Taking charge of the Congress, Gandhi also reached out to support the Khilafat struggle, helping to bridge Hindu-Muslim political divides. Azad and the Ali brothers warmly welcomed Congress support and began working together on a programme of non-co-operation by asking all Indians to boycott British-run schools, colleges, courts, public services, the civil service, police and military. Non-violence and Hindu-Muslim unity were universally emphasised, while the boycott of foreign goods, especially clothes were organised. Azad joined the Congress and was also elected president of the All India Khilafat Committee. Although Azad and other leaders were soon arrested, the movement drew out millions of people in peaceful processions, strikes and protests.
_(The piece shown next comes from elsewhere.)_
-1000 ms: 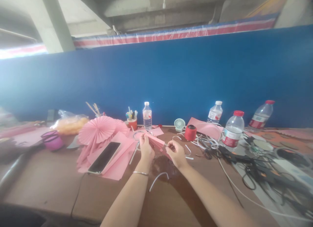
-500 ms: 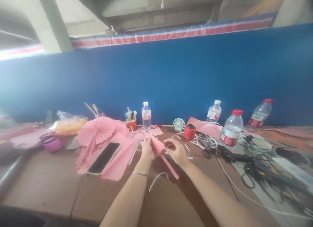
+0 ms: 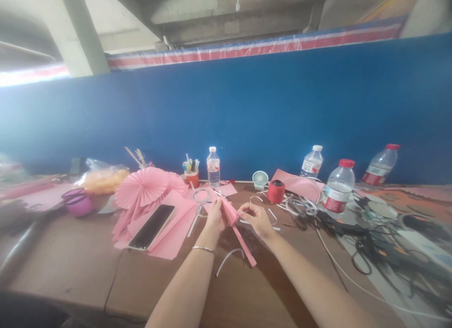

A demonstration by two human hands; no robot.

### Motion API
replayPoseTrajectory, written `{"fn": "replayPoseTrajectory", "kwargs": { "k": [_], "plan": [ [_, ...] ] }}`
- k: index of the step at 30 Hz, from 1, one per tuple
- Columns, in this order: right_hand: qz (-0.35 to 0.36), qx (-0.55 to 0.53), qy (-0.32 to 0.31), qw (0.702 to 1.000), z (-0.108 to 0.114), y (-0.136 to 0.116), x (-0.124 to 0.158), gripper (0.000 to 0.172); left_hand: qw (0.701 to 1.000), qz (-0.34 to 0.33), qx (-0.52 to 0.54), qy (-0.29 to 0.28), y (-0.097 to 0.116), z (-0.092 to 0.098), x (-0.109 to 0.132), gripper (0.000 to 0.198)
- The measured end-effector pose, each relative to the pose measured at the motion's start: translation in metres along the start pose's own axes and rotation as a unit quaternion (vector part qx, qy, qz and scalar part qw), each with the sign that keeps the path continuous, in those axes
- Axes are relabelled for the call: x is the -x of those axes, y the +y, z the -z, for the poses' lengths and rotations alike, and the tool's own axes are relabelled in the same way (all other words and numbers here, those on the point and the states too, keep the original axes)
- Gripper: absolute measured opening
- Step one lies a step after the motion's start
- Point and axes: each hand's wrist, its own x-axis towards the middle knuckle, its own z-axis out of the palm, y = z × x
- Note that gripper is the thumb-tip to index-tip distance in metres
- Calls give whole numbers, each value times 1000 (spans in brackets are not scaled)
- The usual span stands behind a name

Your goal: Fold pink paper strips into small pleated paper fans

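- Well left of the grip sits a pink paper fan (image 3: 141, 187), with a phone (image 3: 151, 227) on pink sheets (image 3: 173, 241) nearer in.
- The left hand (image 3: 214, 218) is closed tight on the top end of the pleated pink paper (image 3: 244, 245), which slants down from the grip towards the person.
- Just below the grip, a white strip (image 3: 228, 258) lies on the table (image 3: 70, 262).
- The right hand (image 3: 257, 220), fingers curled, pinches that same top end.
- Just beyond it stands a red spool (image 3: 275, 191).

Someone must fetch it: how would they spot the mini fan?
Follow the blue wall down to the back edge of the table. Just left of the red cylinder stands the mini fan, the only pale, round-grilled thing among the water bottles.
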Motion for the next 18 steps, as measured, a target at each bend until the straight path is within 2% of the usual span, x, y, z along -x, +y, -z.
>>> {"fn": "replayPoseTrajectory", "kwargs": {
  "k": [10,15,18],
  "plan": [
    [-68,-87,-27,993,-5,-5,-1,15,996,-35,-40,-65,4,-9,11,27],
    [-194,-194,-55,960,-11,-5,2,21,989,-48,-55,-127,8,-15,20,25],
    [-252,-182,-20,950,-16,1,5,23,982,-51,-63,-173,7,-21,28,22]
  ]
}}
This period marked a transformation in Azad’s own life. Along with fellow Khilafat leaders Dr. Mukhtar Ahmad Ansari, Hakim Ajmal Khan and others, Azad grew personally close to Gandhi and his philosophy. The three men founded the Jamia Millia Islamia in Delhi as an institution of higher education managed entirely by Indians without any British support or control. Both Azad and Gandhi shared a deep passion for religion and Azad developed a close friendship with him. He adopted the Prophet Muhammad’s ideas by living simply, rejecting material possessions and pleasures. He began to spin his own clothes using khadi on the charkha, and began frequently living and participating in the ashrams organised by Gandhi. Becoming deeply committed to ahinsa (non-violence) himself, Azad grew close to fellow nationalists like Jawaharlal Nehru, Chittaranjan Das and Subhas Chandra Bose. He strongly criticised the continuing suspicion of the Congress amongst the Muslim intellectuals from the Aligarh Muslim University and the Muslim League.
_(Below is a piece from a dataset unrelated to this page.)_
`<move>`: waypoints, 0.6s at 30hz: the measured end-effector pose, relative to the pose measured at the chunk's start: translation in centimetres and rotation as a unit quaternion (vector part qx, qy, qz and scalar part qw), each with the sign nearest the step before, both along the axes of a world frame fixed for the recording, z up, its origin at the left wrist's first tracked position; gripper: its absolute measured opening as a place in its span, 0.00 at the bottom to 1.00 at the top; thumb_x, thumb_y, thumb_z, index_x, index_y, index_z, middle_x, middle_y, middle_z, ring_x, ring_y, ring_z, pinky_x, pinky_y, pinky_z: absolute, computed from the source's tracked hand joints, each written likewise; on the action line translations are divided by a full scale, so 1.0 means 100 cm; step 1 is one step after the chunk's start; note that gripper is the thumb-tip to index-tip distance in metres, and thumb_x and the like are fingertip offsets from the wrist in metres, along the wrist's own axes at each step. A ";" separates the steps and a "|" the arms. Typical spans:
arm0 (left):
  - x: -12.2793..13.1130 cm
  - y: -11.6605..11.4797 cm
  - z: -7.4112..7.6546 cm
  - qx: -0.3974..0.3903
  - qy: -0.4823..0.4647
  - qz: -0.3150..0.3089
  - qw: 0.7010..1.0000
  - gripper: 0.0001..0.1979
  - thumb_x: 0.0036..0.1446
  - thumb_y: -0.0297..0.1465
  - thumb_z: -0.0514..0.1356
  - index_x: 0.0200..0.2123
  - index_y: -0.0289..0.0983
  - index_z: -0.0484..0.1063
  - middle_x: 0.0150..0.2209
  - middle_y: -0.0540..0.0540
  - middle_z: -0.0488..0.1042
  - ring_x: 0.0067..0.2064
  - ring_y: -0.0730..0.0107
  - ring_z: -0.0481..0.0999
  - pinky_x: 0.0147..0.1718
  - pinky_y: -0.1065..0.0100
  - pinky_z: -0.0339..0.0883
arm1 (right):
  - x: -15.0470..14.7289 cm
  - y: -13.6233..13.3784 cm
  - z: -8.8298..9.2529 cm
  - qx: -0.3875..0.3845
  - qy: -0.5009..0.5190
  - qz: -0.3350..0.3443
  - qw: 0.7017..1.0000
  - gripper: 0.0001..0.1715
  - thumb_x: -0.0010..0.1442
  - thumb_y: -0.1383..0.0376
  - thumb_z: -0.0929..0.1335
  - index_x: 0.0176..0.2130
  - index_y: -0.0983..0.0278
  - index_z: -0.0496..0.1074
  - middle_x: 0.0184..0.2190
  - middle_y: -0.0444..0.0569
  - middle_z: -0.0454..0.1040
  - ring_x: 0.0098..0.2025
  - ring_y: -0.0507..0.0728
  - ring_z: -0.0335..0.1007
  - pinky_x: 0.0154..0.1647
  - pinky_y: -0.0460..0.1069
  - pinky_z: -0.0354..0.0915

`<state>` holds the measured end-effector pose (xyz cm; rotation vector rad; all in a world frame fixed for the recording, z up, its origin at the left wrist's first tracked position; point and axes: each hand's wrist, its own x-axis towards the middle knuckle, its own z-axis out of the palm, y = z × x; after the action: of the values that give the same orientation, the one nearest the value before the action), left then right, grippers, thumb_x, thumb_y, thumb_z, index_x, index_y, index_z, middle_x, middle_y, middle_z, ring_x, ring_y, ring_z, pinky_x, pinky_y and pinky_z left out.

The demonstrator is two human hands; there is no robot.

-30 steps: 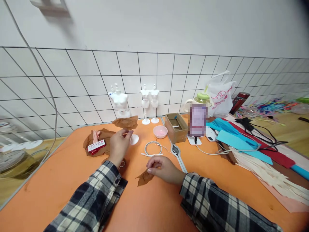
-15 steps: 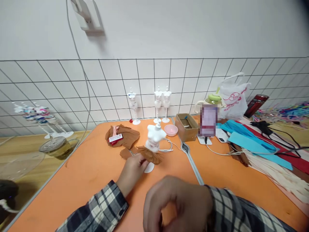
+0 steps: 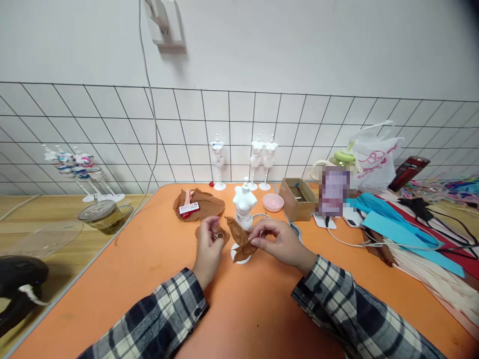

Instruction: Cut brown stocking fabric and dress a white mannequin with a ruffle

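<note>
In the centre of the frame, our right hand [image 3: 279, 243] pinches a brown cloth [image 3: 238, 238] between thumb and fingertips, seemingly to keep it wrapped around the stand of a small white mannequin [image 3: 244, 202] on the orange table [image 3: 157, 264], while our left hand [image 3: 208, 245] curls its fingers together on a small ring [image 3: 220, 235] just beside it.

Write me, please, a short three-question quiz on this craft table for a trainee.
1. True or false: the white mannequin nearest the hands wears a blue dress.
2. What does the right hand pinch in its fingers? A a pencil; B brown fabric; C a spoon.
3. Which hand is nearer the red-and-white packet?
Key: 1 false; 2 B; 3 the left hand.
</note>
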<state>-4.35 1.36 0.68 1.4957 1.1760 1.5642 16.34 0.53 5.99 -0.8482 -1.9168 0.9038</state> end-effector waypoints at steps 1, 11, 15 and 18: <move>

The rebellion began a sudden decline when with rising incidences of violence; a nationalist mob killed 22 policemen in Chauri Chaura in 1922. Fearing degeneration into violence, Gandhi asked Indians to suspend the revolt and undertook a five-day fast to repent and encourage others to stop the rebellion. Although the movement stopped all over India, several Congress leaders and activists were disillusioned with Gandhi. The following year, the caliphate was overthrown by Mustafa Kemal Atatürk and the Ali brothers grew distant and critical of Gandhi and the Congress. Azad’s close friend Chittaranjan Das co-founded the Swaraj Party, breaking from Gandhi’s leadership. Despite the circumstances, Azad remained firmly committed to Gandhi’s ideals and leadership. In 1923, he became the youngest man to be elected Congress president. Azad led efforts to organise the Flag Satyagraha in Nagpur. Azad served as president of the 1924 Unity Conference in Delhi, using his position to work to re-unite the Swarajists and the Khilafat leaders under the common banner of the Congress. In the years following the movement, Azad travelled across India, working extensively to promote Gandhi’s vision, education and social reform.